What is the ARCS Model?

A problem-solving approach!

The ARCS model is a problem solving approach to designing the motivational aspects of learning environments to stimulate and sustain students’ motivation to learn (Keller, 1983, 1984, 1987). There are two major parts to the model. The first is a set of categories representing the components of motivation. These categories are the result of a synthesis of the research on human motivation. The second part of the model is a systematic design process that assists you in creating motivational enhancements that are appropriate for a given set of learners. The synthesis allows you to identify the various elements of student motivation, and the design process helps you profile the motivational characteristics of students in a given learning environment and then design motivational tactics that are appropriate for them. The model has been used and validated by teachers and trainers in elementary and secondary schools, colleges, and universities, and in adult learning settings in corporations, government agencies, nonprofit organizations, and military organization. In other words, in virtually every setting in which there is a requirement for people to learn. It has also been used around the world on virtually every continent, and has been used extensively in Asia, Europe, and Latin America.
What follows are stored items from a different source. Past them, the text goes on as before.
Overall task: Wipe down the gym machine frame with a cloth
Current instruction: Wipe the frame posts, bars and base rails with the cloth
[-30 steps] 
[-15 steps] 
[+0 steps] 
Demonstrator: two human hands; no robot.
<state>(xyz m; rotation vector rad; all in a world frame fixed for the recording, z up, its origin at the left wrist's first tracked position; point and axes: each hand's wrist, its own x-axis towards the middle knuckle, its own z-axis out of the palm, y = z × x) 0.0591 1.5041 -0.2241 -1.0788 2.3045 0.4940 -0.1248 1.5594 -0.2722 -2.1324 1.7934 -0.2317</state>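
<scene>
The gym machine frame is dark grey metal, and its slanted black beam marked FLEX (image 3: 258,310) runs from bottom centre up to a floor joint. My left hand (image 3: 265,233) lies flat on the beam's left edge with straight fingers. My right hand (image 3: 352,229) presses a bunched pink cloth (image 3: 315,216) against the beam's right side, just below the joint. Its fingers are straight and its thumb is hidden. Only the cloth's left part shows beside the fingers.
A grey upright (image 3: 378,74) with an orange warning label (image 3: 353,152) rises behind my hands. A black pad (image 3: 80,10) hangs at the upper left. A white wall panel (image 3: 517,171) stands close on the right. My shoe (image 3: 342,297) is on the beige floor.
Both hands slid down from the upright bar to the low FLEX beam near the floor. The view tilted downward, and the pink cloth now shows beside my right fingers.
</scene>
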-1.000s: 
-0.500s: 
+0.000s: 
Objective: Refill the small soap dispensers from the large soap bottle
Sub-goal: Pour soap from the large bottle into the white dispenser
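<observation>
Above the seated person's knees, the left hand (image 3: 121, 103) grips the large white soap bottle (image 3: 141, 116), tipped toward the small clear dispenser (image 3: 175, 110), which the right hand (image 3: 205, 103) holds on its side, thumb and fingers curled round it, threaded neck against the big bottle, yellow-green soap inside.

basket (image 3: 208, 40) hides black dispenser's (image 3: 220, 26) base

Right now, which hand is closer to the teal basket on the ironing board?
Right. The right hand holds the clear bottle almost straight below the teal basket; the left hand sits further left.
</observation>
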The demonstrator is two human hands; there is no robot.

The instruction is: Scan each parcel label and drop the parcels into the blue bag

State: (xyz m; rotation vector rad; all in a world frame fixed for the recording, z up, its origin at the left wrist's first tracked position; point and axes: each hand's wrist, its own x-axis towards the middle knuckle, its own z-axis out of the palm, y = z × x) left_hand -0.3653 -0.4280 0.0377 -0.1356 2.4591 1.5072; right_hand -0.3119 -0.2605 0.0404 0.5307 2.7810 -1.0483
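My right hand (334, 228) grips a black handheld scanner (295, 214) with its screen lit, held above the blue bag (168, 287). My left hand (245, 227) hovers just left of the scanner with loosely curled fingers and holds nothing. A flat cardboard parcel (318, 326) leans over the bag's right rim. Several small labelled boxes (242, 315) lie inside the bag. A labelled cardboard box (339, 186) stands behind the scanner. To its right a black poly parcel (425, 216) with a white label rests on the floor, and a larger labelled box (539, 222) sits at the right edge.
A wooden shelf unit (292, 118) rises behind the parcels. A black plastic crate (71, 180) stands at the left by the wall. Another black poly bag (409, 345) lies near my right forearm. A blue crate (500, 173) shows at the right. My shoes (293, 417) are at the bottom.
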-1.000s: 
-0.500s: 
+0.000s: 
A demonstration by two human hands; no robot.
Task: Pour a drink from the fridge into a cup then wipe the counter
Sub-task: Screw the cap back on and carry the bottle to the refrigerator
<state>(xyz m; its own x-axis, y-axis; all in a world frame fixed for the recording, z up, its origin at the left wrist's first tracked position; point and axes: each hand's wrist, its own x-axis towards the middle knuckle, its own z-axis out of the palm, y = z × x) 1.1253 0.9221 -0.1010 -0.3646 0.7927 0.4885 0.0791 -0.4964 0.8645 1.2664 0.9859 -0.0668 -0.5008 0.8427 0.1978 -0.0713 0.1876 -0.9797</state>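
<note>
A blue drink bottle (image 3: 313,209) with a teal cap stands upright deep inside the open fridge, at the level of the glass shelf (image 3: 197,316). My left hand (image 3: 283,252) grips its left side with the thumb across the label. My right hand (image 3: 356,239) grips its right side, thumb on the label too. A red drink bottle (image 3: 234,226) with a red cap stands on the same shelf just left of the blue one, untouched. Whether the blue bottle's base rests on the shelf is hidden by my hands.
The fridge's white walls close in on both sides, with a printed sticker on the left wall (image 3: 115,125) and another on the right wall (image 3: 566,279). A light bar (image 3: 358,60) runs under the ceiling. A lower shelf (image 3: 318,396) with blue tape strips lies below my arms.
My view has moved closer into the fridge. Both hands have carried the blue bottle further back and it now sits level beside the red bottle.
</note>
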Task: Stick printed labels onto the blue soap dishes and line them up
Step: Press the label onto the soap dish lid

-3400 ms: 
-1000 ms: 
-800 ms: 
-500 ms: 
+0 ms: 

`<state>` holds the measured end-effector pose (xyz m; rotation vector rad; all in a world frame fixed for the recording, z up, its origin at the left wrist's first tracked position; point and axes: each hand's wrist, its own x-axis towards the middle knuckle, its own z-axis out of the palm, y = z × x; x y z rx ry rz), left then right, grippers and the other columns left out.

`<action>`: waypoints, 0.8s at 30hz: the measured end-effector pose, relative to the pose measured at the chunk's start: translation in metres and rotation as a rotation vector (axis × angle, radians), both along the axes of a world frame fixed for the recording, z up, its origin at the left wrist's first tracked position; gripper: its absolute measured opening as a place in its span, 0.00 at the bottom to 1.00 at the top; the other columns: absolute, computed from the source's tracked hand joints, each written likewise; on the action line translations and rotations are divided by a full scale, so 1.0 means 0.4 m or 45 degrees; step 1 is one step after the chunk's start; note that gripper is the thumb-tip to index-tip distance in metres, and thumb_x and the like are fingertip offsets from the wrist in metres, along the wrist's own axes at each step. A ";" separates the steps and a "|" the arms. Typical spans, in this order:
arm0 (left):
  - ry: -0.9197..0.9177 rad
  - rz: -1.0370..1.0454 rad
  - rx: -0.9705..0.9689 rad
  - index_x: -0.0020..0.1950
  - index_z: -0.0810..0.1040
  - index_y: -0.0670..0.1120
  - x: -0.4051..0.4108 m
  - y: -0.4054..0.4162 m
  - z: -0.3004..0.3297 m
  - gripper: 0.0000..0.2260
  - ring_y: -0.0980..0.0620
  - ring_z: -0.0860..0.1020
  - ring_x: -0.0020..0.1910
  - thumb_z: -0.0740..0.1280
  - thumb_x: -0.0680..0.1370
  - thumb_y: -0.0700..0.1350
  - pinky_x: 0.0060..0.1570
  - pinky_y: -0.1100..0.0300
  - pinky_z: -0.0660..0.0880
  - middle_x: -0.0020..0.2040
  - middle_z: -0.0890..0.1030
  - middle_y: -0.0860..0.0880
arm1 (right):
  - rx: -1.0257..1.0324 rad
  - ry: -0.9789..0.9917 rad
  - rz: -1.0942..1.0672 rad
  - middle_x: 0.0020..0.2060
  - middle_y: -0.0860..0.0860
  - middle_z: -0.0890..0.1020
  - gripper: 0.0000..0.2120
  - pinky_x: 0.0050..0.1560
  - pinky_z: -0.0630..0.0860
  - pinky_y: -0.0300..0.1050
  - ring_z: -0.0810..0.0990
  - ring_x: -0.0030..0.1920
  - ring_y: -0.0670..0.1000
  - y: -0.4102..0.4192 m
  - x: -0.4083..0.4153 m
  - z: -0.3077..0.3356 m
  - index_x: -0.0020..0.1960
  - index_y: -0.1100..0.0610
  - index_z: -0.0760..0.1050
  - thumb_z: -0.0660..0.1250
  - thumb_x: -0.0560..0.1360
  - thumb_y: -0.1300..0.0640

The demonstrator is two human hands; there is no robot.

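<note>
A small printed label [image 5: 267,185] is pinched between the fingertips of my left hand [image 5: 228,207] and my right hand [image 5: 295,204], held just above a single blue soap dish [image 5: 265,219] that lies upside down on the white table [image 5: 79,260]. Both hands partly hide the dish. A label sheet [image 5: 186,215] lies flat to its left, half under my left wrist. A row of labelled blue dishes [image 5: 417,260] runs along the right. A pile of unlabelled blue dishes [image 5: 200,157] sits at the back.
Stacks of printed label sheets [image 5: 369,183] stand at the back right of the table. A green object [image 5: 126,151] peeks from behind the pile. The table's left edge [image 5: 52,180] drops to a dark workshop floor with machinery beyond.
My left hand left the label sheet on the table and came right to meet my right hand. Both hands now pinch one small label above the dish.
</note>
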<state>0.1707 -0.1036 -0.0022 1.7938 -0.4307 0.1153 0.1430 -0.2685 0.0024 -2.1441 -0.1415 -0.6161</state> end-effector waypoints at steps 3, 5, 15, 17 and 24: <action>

Numerous research reports verify its validity and usefulness.

 

Elaborations of the categories of the ARCS model and the design process are contained in the remaining two parts of this folder. Each of those parts contains references for further reading. Following are three references mentioned above that describe the theoretical foundation of the ARCS model and the applied version of it.

 

Keller, J. M. (1983). Motivational design of instruction. In C. M. Reigeluth (Ed.),Instructional-design theories and models: An overview of their current status. Hillsdale, NJ: Lawrence Erlbaum Associates.

 

Keller, J. M. (1984). The use of the ARCS model of motivation in teacher training. In K. Shaw & A. J. Trott (Eds.), Aspects of Educational Technology Volume XVII: staff Development and Career Updating. London: Kogan Page.

 

Keller, J. M. (1987). Development and use of the ARCS model of motivational design.Journal of Instructional Development, 10(3), 2 – 10.

 

Keller, J. M. (2010). Motivational design for learning and performance: The ARCS model approach. New York: Springer.